Top of Recorded information

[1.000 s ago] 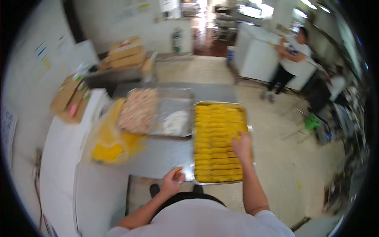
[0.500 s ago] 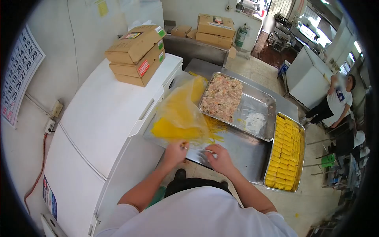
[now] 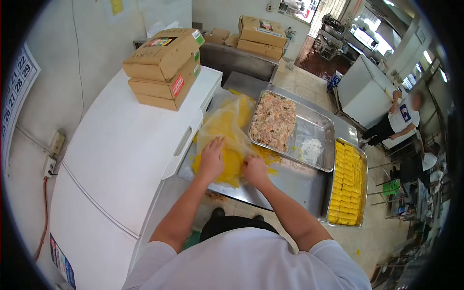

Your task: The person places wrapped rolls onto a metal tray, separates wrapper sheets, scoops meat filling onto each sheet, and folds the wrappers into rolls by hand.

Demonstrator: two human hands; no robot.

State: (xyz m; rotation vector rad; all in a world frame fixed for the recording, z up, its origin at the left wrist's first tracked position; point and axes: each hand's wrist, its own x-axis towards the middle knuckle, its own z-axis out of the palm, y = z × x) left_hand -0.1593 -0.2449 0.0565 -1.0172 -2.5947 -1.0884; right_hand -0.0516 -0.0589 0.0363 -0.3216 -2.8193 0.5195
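Observation:
On the metal table lies a stack of yellow sheets, partly under a clear plastic sheet. My left hand rests on the stack and the plastic with its fingers stretched forward. Curled at the plastic's right edge, my right hand has its fingers closed on it; the fingertips are partly hidden. Just beyond it stands a metal tray with a chunky meat mixture in its left part and a white paste at its right.
Another tray holds rows of yellow rolls at the table's right end. A white chest freezer with cardboard boxes on it borders the left side. Another person stands at the far right.
Both hands have moved forward from the table's near edge onto the plastic and the yellow stack. The near edge of the plastic has shifted back, baring more yellow.

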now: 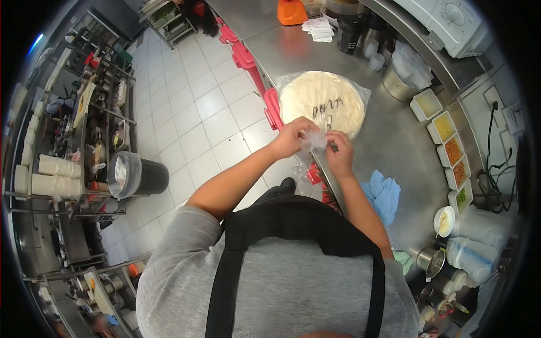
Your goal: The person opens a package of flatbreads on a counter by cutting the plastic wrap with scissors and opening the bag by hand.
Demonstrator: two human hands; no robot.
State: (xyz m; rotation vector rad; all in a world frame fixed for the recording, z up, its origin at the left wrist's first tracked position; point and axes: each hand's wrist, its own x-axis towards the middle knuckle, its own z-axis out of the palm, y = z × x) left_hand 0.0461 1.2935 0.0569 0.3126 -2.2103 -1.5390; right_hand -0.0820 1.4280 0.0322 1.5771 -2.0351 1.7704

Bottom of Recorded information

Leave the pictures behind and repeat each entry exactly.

[1.000 s ago] 
[0.500 s ago] 
[now] 

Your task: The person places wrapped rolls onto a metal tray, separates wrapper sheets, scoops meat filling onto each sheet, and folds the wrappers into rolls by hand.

Demonstrator: two human hands; no robot.

State: (xyz m; rotation vector rad; all in a world frame fixed for the recording, z up, its origin at the left wrist's first tracked position; point and axes: each hand's wrist, its own x-axis towards the middle knuckle, its own z-axis out of the palm, y = z × x) left_hand -0.1593 -0.2449 0.0565 -1.0172 -2.5947 -1.0884; right_hand -0.0516 -0.0589 0.0363 -0.3216 -2.8193 0.5195
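Observation:
On the metal table lies a stack of yellow sheets, partly under a clear plastic sheet. My left hand rests on the stack and the plastic with its fingers stretched forward. Curled at the plastic's right edge, my right hand has its fingers closed on it; the fingertips are partly hidden. Just beyond it stands a metal tray with a chunky meat mixture in its left part and a white paste at its right.
Another tray holds rows of yellow rolls at the table's right end. A white chest freezer with cardboard boxes on it borders the left side. Another person stands at the far right.
Both hands have moved forward from the table's near edge onto the plastic and the yellow stack. The near edge of the plastic has shifted back, baring more yellow.
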
now: 
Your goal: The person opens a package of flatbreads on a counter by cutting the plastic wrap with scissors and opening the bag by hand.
Demonstrator: two human hands; no robot.
State: (xyz m; rotation vector rad; all in a world frame fixed for the recording, z up, its origin at the left wrist's first tracked position; point and axes: each hand's wrist, its own x-axis towards the middle knuckle, its own z-axis out of the palm, y = z × x) left_hand 0.0461 1.2935 0.0569 0.3126 -2.2103 -1.5390; right_hand -0.0820 1.4280 0.0322 1.5771 -2.0351 1.7704

Output for the exercise is complete.